Short, Sharp Shock
These days there are enough varietals of hard rock and metal that it’s difficult to conceive of one more, but Racebannon has succeeded in creating something new, a kind of conceptual-post-hardcore-fusion. Think Melvins meet Captain Beefheart meet The Accused meet Nirvana. Songs are heavy and fast, and the main instrument is Mark Anderson’s distinctive brand of screaming. Their latest release, Six Sik Sisters, is more straightforward than their prior work but should not be ignored by fans or newcomers.
Sisters pulls you in immediately with a kick/hi-hat combination that sounds so raw and thick it could be coming from the next room, but it’s ambiguous. You spend the first 13 seconds of “Thee Plea” in anticipation of how the music will come in, and when it does it’s exhilarating. The nifty drum sound is repeated again in “Thee Solo,” which leads in to the catchy and driving “Thee Challenge.” The songs aren’t all about speed, though there is plenty. They are enhanced by simple and powerful power-chord riffs, such as the slow and heavy middle of “Thee Brother.”

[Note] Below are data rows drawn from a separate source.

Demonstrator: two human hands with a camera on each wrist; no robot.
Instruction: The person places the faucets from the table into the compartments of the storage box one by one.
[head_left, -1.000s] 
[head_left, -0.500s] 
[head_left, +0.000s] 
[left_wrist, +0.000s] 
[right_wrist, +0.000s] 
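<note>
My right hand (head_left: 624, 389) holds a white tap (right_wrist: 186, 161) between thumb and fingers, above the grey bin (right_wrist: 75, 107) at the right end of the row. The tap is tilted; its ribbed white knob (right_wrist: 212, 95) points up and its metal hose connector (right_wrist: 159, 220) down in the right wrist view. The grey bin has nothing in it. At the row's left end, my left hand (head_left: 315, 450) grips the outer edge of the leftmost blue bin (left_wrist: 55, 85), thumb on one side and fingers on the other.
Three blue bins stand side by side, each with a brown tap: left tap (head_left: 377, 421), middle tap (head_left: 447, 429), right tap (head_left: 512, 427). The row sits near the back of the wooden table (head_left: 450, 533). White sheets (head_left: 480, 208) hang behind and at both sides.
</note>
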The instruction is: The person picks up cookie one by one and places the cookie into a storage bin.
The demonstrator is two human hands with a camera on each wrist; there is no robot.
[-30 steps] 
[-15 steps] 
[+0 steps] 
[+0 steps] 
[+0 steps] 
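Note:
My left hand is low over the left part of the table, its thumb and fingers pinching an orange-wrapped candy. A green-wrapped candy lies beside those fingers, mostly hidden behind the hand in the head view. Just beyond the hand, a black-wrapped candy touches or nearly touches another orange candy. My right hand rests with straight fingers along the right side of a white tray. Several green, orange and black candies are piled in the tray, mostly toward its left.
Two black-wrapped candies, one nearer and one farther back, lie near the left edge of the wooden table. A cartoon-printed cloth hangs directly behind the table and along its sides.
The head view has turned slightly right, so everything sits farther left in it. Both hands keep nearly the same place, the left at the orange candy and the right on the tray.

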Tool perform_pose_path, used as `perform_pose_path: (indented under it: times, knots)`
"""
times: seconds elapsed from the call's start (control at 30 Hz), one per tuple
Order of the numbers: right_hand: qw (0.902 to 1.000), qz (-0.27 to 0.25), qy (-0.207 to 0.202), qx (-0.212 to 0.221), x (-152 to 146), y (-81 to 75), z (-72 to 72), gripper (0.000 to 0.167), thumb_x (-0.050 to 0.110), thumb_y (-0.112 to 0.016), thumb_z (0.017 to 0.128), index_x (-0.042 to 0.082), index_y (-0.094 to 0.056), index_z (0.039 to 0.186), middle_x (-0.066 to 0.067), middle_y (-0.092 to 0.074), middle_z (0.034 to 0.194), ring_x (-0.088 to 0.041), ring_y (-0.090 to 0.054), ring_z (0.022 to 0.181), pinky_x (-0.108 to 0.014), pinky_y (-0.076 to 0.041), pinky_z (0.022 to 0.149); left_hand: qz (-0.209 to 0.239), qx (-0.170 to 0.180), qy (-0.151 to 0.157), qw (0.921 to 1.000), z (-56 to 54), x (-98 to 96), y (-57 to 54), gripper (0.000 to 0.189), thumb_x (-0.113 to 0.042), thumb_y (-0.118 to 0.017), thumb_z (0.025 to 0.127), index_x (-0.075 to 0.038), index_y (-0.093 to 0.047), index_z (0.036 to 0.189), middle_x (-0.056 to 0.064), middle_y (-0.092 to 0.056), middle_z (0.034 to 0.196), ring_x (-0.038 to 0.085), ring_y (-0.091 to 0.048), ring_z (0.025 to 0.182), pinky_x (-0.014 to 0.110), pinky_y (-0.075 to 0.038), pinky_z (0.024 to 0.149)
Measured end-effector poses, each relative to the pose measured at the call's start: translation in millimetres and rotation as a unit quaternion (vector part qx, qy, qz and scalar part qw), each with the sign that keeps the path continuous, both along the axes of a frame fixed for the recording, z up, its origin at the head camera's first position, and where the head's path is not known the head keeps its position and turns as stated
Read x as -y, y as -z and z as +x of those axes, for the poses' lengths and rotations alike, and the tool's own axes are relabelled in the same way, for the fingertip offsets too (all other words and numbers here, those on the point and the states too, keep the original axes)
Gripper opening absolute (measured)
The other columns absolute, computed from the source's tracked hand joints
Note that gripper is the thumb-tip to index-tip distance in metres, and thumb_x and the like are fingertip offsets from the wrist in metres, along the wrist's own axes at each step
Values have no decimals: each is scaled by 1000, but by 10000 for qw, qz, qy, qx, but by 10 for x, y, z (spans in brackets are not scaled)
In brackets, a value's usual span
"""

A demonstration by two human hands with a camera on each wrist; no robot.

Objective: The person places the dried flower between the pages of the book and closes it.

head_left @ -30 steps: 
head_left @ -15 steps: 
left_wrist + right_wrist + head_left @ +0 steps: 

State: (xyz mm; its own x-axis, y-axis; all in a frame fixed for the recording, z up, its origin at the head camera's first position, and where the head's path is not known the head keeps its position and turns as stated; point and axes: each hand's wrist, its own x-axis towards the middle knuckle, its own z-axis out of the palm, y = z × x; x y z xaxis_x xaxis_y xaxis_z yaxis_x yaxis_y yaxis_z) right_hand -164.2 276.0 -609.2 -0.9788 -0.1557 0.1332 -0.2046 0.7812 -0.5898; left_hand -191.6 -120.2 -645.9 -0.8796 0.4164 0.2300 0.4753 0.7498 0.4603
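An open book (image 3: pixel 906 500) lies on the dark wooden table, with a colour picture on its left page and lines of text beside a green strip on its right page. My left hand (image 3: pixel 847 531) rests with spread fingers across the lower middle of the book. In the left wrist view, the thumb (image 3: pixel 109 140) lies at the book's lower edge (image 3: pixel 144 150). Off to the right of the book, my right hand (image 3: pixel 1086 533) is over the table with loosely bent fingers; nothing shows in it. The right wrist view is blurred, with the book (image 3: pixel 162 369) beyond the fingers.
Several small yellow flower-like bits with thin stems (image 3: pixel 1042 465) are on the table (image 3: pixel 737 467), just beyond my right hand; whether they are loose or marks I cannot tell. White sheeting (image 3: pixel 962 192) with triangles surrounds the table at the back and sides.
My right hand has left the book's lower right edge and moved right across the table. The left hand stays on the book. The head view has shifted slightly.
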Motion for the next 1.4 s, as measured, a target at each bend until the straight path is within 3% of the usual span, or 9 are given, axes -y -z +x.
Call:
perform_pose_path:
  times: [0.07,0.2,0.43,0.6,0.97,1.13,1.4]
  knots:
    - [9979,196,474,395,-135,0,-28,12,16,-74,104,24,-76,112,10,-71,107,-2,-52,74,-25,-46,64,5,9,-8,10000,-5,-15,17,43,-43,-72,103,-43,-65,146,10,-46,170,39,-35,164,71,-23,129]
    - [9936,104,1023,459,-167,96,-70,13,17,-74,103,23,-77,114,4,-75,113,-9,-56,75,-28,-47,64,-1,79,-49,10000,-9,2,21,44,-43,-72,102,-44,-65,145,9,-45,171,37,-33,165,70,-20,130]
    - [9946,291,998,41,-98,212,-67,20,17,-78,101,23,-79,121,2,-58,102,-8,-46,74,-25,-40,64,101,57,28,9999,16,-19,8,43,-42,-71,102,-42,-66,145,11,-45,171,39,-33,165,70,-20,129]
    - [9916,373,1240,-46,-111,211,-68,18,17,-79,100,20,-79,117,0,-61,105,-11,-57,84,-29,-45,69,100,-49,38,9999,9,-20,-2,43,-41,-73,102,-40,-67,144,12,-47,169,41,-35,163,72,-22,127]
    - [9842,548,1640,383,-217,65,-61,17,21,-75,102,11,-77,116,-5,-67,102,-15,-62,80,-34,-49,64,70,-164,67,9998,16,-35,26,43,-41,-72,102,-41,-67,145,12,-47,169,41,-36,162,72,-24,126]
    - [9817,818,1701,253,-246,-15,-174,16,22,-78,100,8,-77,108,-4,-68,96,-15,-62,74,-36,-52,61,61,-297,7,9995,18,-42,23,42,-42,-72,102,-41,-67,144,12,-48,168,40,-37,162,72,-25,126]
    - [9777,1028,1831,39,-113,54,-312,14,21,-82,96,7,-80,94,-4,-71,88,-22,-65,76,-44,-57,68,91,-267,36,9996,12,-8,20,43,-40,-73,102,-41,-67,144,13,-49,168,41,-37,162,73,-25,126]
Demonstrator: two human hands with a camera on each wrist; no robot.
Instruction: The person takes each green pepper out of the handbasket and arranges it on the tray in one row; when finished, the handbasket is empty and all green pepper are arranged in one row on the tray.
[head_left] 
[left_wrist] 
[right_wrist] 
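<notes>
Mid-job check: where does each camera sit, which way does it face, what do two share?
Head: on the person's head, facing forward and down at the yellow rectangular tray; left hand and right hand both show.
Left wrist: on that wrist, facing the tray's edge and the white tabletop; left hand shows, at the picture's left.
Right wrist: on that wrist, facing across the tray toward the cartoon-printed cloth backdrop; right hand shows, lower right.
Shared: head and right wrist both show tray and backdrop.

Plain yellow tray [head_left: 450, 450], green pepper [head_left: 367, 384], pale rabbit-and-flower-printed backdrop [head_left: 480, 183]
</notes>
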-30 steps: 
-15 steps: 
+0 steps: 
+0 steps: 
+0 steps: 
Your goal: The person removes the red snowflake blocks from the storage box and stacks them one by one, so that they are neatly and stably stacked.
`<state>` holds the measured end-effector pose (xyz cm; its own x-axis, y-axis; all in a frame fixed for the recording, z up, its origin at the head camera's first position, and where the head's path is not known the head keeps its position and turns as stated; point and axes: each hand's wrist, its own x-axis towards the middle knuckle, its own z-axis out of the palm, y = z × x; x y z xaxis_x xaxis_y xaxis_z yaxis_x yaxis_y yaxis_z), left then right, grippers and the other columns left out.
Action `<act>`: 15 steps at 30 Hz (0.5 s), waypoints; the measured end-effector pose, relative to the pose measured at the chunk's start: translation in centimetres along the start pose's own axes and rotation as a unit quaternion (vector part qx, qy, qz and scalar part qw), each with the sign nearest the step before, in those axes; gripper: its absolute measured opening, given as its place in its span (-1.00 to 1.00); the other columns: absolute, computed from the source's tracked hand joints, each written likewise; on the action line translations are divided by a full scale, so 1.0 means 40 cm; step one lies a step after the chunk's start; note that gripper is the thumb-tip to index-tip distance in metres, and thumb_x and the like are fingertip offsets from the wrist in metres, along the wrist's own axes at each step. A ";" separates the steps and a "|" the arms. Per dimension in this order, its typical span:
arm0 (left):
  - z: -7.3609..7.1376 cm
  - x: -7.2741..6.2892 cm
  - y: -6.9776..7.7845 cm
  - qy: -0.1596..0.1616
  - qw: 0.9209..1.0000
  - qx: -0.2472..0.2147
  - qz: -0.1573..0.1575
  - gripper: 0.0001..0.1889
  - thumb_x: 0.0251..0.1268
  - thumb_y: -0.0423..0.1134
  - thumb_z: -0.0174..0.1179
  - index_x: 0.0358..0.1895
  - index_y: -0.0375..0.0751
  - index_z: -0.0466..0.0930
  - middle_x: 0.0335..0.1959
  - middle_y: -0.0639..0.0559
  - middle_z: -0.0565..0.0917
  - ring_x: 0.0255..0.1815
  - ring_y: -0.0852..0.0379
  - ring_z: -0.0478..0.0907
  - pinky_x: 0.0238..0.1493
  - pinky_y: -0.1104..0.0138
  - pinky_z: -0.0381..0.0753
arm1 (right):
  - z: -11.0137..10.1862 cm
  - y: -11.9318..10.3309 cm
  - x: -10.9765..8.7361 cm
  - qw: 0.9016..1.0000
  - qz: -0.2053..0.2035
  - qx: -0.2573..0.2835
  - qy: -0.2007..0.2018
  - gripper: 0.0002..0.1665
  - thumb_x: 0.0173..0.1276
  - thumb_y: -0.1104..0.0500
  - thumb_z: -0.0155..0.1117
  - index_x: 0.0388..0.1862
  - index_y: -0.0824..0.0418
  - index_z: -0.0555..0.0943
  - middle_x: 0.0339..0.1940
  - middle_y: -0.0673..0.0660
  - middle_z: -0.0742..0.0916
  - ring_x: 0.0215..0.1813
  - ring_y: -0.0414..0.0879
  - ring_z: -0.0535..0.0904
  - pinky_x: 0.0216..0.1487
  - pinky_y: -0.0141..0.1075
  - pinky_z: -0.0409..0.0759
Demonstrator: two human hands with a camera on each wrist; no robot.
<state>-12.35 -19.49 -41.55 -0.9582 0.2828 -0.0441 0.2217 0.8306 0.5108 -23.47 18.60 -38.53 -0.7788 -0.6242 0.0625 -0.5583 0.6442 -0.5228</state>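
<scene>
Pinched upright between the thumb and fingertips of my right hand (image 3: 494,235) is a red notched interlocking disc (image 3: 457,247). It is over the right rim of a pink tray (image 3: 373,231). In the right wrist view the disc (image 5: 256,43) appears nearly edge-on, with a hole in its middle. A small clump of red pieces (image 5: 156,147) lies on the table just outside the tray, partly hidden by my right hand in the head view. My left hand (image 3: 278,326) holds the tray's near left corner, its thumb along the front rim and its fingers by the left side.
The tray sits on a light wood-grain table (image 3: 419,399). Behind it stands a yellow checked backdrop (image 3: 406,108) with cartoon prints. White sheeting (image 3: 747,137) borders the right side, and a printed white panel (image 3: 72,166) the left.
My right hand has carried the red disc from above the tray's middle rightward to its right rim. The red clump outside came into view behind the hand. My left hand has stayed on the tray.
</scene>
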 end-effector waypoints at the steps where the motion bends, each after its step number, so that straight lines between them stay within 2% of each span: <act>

Racebannon’s instrumental moments are more focused on Six Sik Sisters, largely abandoning the experimental free-jazz bass-drum groove seen in earlier releases. That feels more like a conscious direction instead of sanitation, and as a result the album comes across as a single, compact (25-minute) piece of hardcore art in the same vein as Fucked Up’s David Comes to Life.